Growth and Oxidation of Zinc on Cu(111)

Zinc and zinc oxide films on Cu(111) have frequently been used as inverse model catalysts to study various chemical reactions. In the present work the growth and subsequent oxidation of zinc films are investigated by scanning tunneling microscopy (STM), low-energy ion scattering (LEIS), temperature-programmed desorption (TPD), and low-energy electron diffraction (LEED). Up to monolayer coverage zinc grows as a two-dimensional film with zinc atoms continuing the face-centered cubic lattice of the copper substrate. At higher coverages layer-by-layer growth is less strictly obeyed. Stacking faults are introduced as well, indicating a transition toward a hexagonal-close packed structure of zinc. At 300 K intermixing is found to be slow but rises when the temperature is increased. Accordingly, the continuous downshift and broadening of the zinc desorption peak with increasing submonolayer coverage are attributed to different levels of intermixing formed during the TPD temperature ramp.
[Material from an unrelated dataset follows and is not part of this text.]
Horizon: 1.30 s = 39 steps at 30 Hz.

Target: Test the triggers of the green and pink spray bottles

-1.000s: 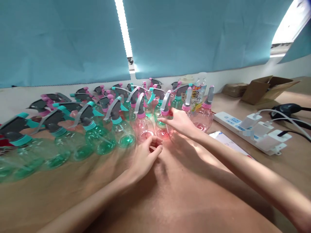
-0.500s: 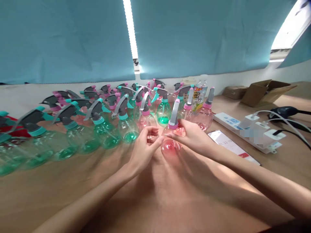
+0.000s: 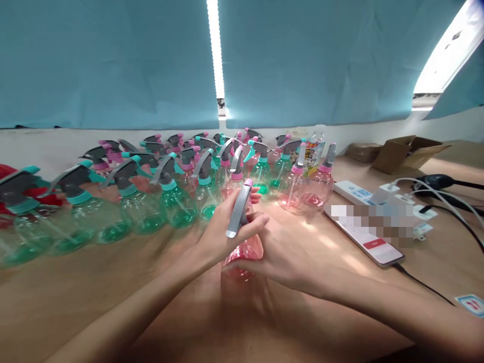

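Note:
A pink transparent spray bottle (image 3: 245, 254) with a grey and pink spray head (image 3: 239, 212) is between my hands, close in front of me. My left hand (image 3: 221, 224) is closed about the neck just below the spray head, its thumb across the near side and its fingertips showing behind. Lower down, my right hand (image 3: 285, 257) grips the round body, thumb along the front. The neck collar is hidden by my fingers. A little pink tint shows at the bottle's base.
Several green spray bottles (image 3: 179, 209) line the left and middle, with pink ones (image 3: 317, 189) among and right of them. A phone (image 3: 372, 244), a power strip (image 3: 351, 191) with cables and an open cardboard box (image 3: 401, 156) are at the right.
The pink spray bottle has come nearer to me and slightly left. My left hand, apart from it before, now holds its neck; my right hand has moved down the body.

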Each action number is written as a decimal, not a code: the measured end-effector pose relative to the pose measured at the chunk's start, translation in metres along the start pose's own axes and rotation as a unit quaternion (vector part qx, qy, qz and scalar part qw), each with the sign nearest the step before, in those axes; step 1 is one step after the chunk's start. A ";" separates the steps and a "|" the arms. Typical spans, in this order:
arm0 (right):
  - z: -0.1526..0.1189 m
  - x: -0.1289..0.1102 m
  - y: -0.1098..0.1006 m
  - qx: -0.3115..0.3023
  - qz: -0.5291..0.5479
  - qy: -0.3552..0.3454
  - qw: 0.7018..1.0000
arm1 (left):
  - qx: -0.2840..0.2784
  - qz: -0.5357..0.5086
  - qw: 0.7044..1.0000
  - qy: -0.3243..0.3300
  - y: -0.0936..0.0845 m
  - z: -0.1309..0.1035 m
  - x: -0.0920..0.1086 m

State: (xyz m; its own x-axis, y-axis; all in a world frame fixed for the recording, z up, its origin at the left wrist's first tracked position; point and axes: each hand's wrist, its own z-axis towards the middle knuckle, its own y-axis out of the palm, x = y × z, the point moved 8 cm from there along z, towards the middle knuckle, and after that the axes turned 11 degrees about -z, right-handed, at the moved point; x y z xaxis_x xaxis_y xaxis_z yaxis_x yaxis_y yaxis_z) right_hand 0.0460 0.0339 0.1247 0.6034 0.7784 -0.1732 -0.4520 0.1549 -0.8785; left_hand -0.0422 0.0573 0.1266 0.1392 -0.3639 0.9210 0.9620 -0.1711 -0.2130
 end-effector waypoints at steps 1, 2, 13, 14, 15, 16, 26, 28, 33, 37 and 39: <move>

Postoxidation of zinc films starts at steps of zinc islands and is most effective in the temperature range from 430 to 500 K, although at temperatures beyond approximate to 450 K partial desorption of zinc has to be taken into account, too. At low oxygen exposures zinc forms small ZnO clusters along Zn steps, while at higher exposures continuous "bands" of ZnO develop around metallic Zn islands. These ZnO bands decompose around 650 K into zinc atoms dissolving into copper bulk and oxygen atoms forming a surface oxide with copper. Finally, bulk dissolved zinc atoms desorb at temperatures of approximate to 850 K and above.